WHAT YOU ARE ASKED TO DO. Please copy each line of the listing below in which the word "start" appears.

--- INPUT DATA Enclosed Below ---

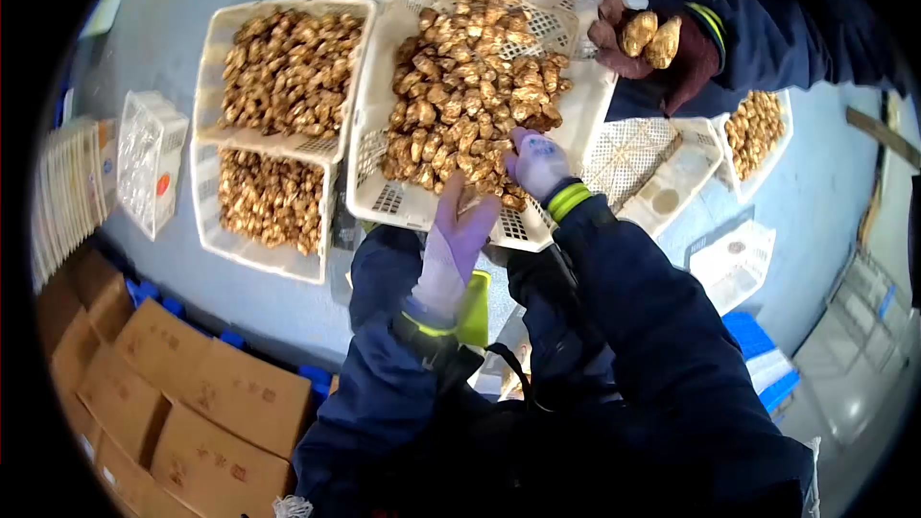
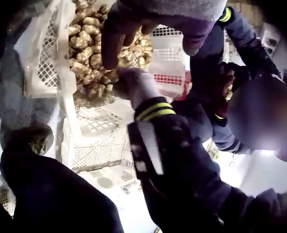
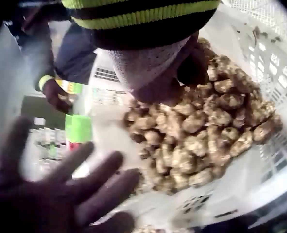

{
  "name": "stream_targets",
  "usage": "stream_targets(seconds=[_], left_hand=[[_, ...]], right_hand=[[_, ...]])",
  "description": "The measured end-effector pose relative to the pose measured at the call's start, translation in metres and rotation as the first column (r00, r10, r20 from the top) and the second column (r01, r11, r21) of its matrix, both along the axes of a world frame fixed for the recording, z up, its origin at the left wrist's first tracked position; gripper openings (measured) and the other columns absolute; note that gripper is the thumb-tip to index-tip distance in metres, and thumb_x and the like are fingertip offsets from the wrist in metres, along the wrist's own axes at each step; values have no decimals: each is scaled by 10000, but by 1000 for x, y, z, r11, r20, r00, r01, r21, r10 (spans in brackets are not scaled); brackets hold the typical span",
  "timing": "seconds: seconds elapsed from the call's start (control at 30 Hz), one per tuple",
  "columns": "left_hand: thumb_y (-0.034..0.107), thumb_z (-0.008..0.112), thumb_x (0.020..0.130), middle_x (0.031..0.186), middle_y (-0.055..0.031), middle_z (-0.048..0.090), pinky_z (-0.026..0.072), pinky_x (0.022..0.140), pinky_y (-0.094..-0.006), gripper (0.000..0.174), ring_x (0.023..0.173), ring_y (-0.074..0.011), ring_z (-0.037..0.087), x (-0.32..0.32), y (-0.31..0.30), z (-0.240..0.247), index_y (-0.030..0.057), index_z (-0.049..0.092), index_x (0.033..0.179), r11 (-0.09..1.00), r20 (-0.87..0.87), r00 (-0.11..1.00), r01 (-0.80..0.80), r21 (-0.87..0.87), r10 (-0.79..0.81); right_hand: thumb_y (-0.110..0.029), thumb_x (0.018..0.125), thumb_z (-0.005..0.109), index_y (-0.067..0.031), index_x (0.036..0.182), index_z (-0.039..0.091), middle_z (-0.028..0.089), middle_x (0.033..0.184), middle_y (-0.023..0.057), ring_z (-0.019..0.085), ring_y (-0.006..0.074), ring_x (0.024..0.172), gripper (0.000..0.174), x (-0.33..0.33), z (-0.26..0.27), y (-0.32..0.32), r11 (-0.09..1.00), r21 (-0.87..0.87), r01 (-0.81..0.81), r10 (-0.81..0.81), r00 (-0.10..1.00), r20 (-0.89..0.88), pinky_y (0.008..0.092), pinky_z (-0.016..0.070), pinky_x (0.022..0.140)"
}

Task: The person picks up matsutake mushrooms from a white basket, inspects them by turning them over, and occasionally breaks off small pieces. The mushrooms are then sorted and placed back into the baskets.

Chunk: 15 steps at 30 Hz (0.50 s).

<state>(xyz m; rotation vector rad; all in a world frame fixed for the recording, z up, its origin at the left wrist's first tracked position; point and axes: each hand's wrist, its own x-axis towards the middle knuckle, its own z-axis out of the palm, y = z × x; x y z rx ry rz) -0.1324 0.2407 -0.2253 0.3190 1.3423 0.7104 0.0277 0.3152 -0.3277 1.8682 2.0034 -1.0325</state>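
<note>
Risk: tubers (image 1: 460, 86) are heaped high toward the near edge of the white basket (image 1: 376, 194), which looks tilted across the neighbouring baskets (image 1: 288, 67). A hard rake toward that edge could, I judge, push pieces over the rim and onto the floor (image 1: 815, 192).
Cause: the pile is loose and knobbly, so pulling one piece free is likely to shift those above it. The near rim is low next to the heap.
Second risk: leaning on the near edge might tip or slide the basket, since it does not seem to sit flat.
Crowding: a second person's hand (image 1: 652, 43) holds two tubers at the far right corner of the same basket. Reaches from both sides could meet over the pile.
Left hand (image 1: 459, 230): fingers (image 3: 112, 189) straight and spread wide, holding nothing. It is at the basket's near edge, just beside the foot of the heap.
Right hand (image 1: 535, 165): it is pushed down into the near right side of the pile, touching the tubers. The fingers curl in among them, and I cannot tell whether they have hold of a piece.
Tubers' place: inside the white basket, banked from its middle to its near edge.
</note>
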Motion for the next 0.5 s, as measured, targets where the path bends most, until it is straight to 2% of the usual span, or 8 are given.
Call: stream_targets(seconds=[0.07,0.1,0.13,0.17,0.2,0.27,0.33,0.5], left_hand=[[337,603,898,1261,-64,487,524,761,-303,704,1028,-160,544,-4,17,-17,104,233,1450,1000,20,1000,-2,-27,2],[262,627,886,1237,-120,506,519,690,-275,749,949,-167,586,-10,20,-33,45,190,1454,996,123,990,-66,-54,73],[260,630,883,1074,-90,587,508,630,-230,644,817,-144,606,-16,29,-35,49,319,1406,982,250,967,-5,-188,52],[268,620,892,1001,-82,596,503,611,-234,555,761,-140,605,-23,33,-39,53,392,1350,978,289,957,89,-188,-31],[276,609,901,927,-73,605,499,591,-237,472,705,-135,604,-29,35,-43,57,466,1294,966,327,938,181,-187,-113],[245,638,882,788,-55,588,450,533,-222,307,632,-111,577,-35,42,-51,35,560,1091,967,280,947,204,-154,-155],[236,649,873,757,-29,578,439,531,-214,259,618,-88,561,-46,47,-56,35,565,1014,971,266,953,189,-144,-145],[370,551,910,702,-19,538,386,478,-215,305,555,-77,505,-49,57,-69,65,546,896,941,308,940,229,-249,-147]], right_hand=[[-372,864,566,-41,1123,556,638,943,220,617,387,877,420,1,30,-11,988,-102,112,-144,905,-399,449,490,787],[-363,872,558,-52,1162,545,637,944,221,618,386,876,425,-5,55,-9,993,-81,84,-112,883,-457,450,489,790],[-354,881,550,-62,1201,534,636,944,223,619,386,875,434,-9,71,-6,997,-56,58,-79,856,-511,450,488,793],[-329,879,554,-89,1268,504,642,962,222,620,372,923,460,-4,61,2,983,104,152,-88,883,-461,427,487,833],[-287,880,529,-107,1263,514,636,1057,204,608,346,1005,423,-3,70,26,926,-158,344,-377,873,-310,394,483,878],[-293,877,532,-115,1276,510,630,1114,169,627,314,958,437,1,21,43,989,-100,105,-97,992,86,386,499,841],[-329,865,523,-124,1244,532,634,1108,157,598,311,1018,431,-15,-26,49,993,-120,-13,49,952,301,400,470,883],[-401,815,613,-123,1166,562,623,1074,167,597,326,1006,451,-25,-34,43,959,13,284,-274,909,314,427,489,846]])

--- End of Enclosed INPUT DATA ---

EXERCISE SOLUTION.
  "description": "The measured end-effector pose relative to the pose measured at the call's start, translation in metres and rotation as the first column (r00, r10, r20 from the top) and the second column (r01, r11, r21) of its matrix, both along the axes of a world frame fixed for the recording, z up, its origin at the left wrist's first tracked position; gripper openings (measured) and the other columns absolute; note that gripper is the thumb-tip to index-tip distance in metres, and thumb_x and the like are fingertip offsets from the wrist in metres, along the wrist's own axes at each step; values have no decimals: each is scaled by 10000, but by 1000 for x, y, z, r11, r20, r00, r01, r21, r10 (spans in brackets are not scaled); brackets hold the typical span",
  "timing": "seconds: seconds elapsed from the call's start (control at 30 Hz), one per tuple",

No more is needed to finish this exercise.